Il en est de même pour le librettiste de Cadmus et Hermione, Philippe Quinault, qui écrit sans fausse honte des mièvreries dignes d'une carte Hallmark "Heureux les amants! / Leurs jours sont charmants (..) Que sert la jeunesse / Aux coeurs sans tendresse? / Qui n'a point d'amour / N'a pas un beau jour". Et tout le reste à l'avenant.

¤ le scénariste Bollywood n'a rien contre le plagiat.
Philippe Quinault écrit (dans le prologue) : " Ah quelle rage! Ah quelle rage! Quel désespoir! quel désespoir!". On a déjà entendu ceci quelque part, je crois.

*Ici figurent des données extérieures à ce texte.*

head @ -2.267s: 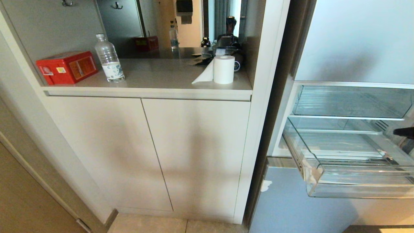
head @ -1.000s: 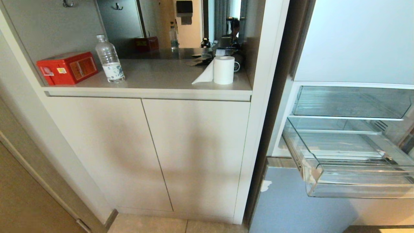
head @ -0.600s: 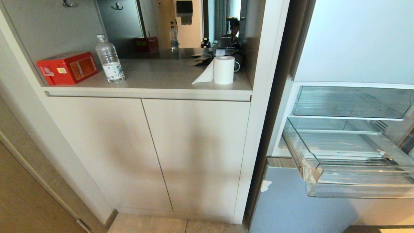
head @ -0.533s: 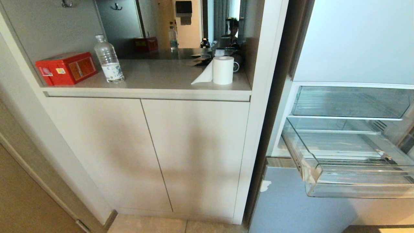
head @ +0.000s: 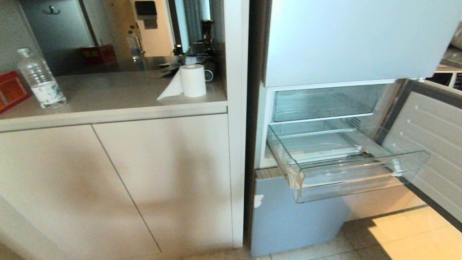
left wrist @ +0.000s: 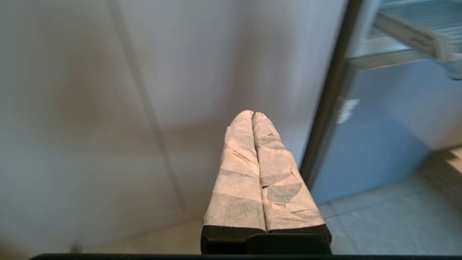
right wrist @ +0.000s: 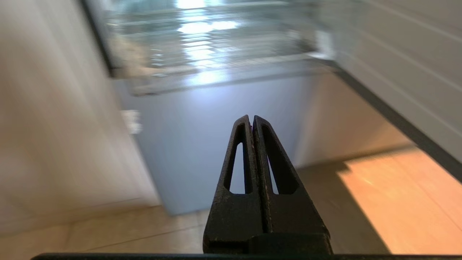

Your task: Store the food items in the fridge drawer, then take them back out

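In the head view, the wide see-through plastic fridge drawer juts out at centre right of the frame, pulled forward from the open fridge, with nothing visible on its ribbed floor; no red food lumps show in any view. A similar clear bin sits pushed in directly above it, under the pale silvery-blue upper fridge front. The white ribbed inner face of the open fridge door fills the right edge. Below the drawer is a pale blue lower front with a small white chip near its upper left corner. To the left stands a beige two-door cabinet; on its countertop rest a white paper roll at upper centre and a clear plastic water bottle at upper left, with a red box cut by the left edge. Neither arm appears in the head view. The left gripper, its fingers wrapped in white tape, is clenched with nothing between them, facing the cabinet front. The black right gripper is likewise clenched and empty, pointing towards the blue lower front beneath the drawer.
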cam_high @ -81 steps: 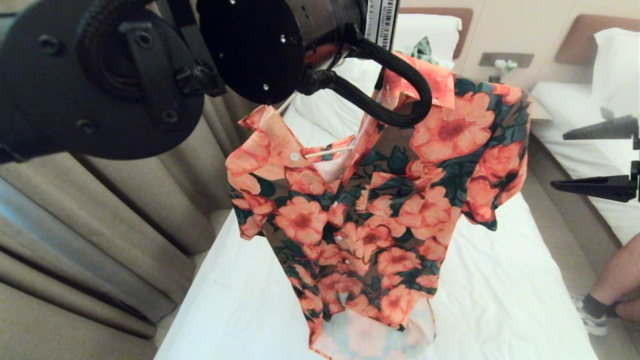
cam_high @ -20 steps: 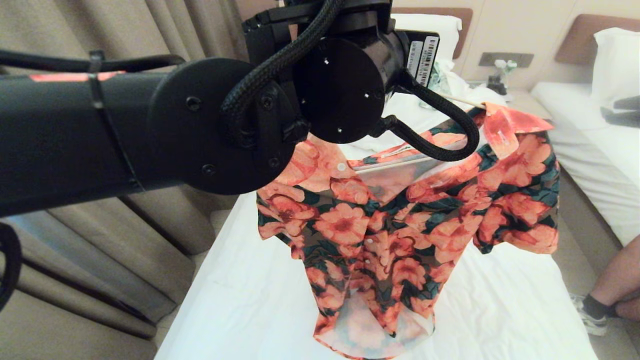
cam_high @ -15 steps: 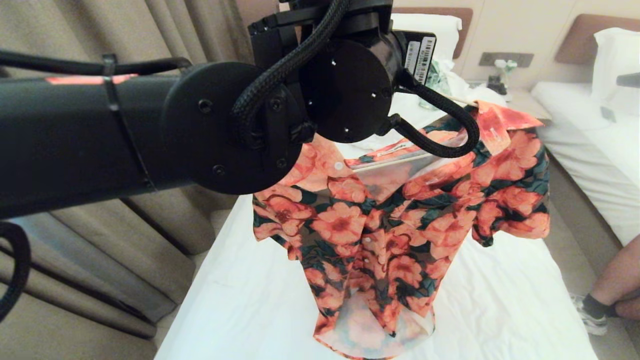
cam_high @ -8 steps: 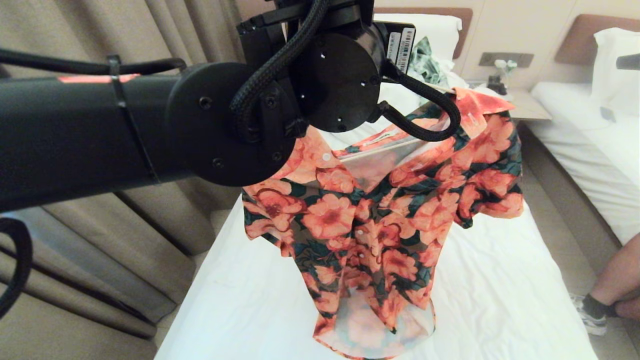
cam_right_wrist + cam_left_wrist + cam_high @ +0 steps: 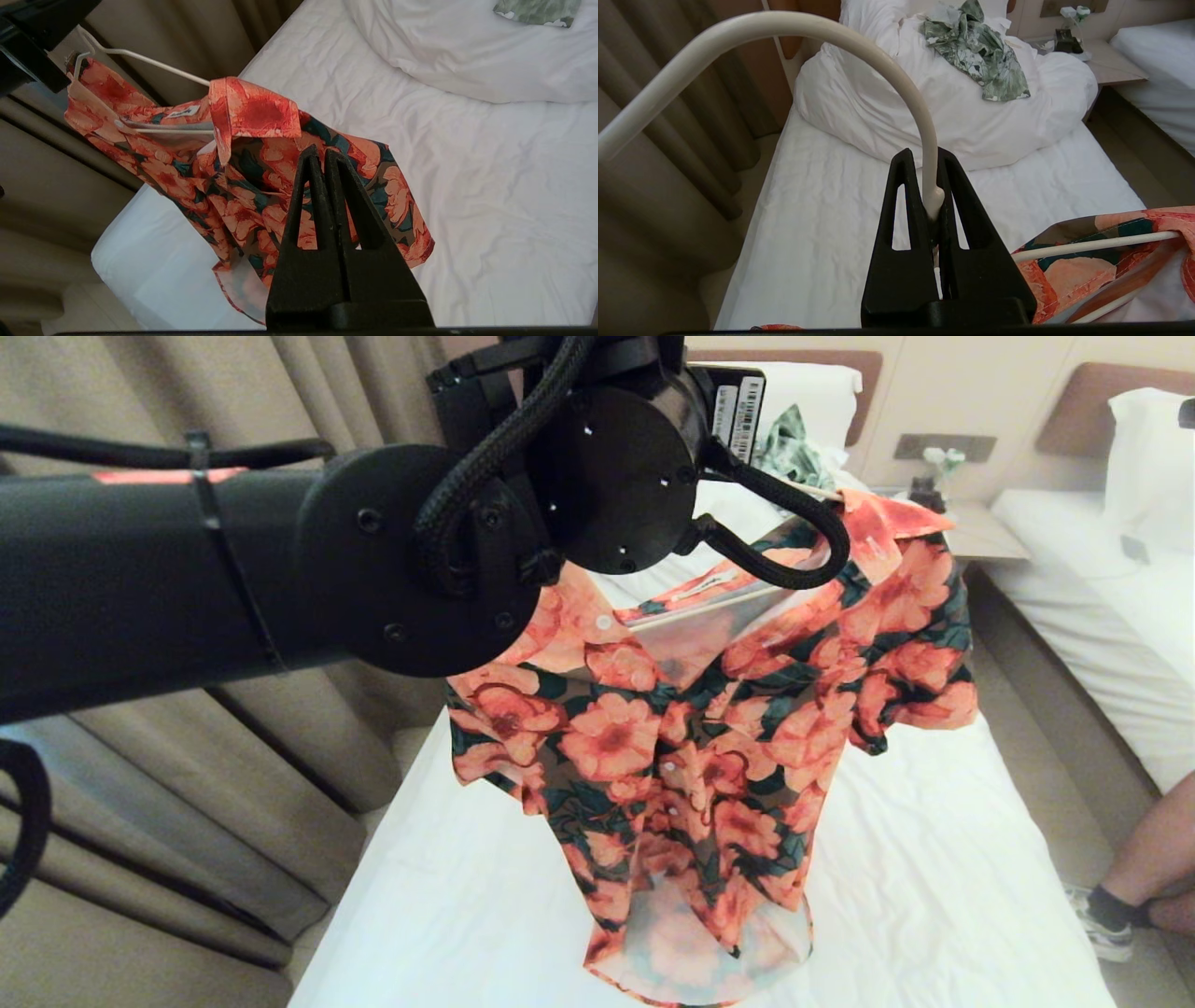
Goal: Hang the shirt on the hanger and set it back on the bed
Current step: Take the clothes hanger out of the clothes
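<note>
— Where's the short-sleeved button-up shirt with orange-pink flowers on dark green (image 5: pixel 709 747)?

— Up in the air over the single bed with the plain white sheet (image 5: pixel 934 896), draped on the thin cream-white wire hanger (image 5: pixel 859 60). Its hem hangs just above the sheet; one collar flap (image 5: pixel 252 109) sticks out.

— Who's got it?

— The left gripper (image 5: pixel 928 205), fingers clenched on the hanger's neck right below the curved hook. That black arm (image 5: pixel 187 569) blocks a good part of the head view.

— And the other one?

— The right gripper (image 5: pixel 323 161) is off to the side, fingers pressed together on nothing, pointing toward the shirt.

— What else is on the bed?

— A bunched white duvet (image 5: pixel 924 107) near the head, with a small green-and-white leafy garment (image 5: pixel 978 51) lying on top. There's a second white bed (image 5: pixel 1102 579) alongside, and a person's leg and shoe (image 5: pixel 1120 896) on the floor between.
</note>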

¤ la tragédie lyrique, tout comme une production Bollywood, est longuette. Très loin du Ring, mais longuet, certes. Sans qu'on s'ennuie un instant. Cependant, les monteurs indiens s'arrangent pour placer l'entracte au milieu du film, non pas juste avant l'épilogue.

¤ les costumiers aiment les vêtements colorés. Ouaip, le Poème Harmonique aussi.

¤ les acteurs d'un bon hindi movie parlent un étrange mélange d'hindi et d'anglais, l'anglais prononcé d'une manière surprenante pour une oreille non-avertie. Chez les baroqueux, çà donne "hé pourquoué ne rirons-nousse passe?". Ici aussi, il faut laisser le temps à l'oreille de s'accoutumer.

¤ l'héroïne d'un bon hindi movie est une petite peste autour de laquelle tourne la planète. Notre Hermione baroque est elle aussi une chipie, envoyant vertement promener un géant dont le seul crime est d'être amoureux d'elle (mais pourquoi?). Certes, le géant devient nettement moins sympathique dès qu'il lâche ses dragons.

¤ le héros bollywoodien est transi d'amour (sans qu'on sache pourquoi, cf. supra) et clamera son amour transi/désespéré/impossible à longueur de bobine. Cadmus part joyeusement se faire dévorer par un dragon tout en déclamant des niaiseries "Hé bien je périrai si le destin l'ordonne / Je veux délivrer Hermione / Et si je l'entreprends en vain / Je ne saurois périr pour un plus beau dessein". Vous remarquerez qu'on l'on retrouve la fameuse thématique du mariage arrangé qu'il faut à tout prix empêcher, chère aux scénaristes bollywoodiens.

¤ Alors que les héros se regardent avec des yeux de merlans frits, de savoureux seconds rôles portent en général la dimension comique du film/opéra. Il y a ainsi deux-trois gueules que l'on retrouve à longueur de films indiens, ici, Charite et son soupirant font glousser l'assistance avec moult engueulades, extrêmement bien écrites, et interprétées.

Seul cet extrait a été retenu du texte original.